### ABOUT THIS TASK
An exact copy of the data is required. No picture may appear in it.

### STORED DATA ###

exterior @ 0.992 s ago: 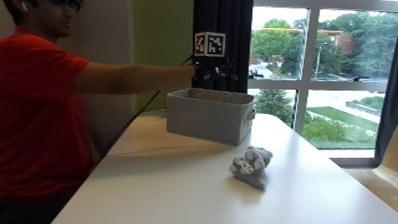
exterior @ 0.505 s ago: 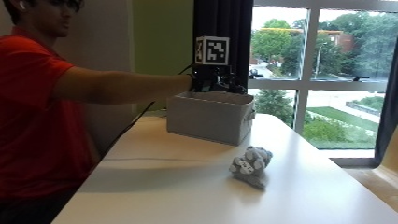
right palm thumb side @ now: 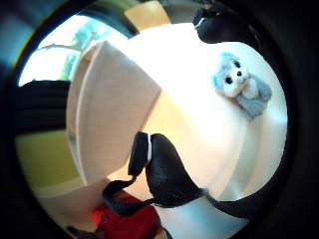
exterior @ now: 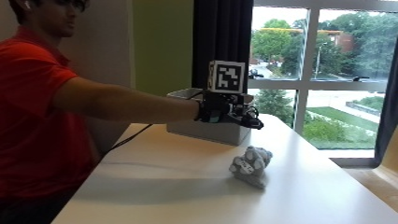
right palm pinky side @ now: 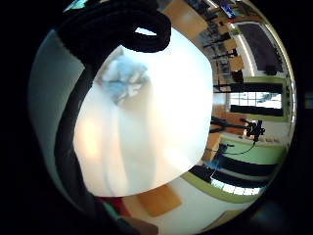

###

### PROBLEM SOLUTION
exterior @ 0.992 s ago: 
exterior @ 0.505 s ago: 
right palm thumb side @ now: 
exterior @ now: 
right palm pinky side @ now: 

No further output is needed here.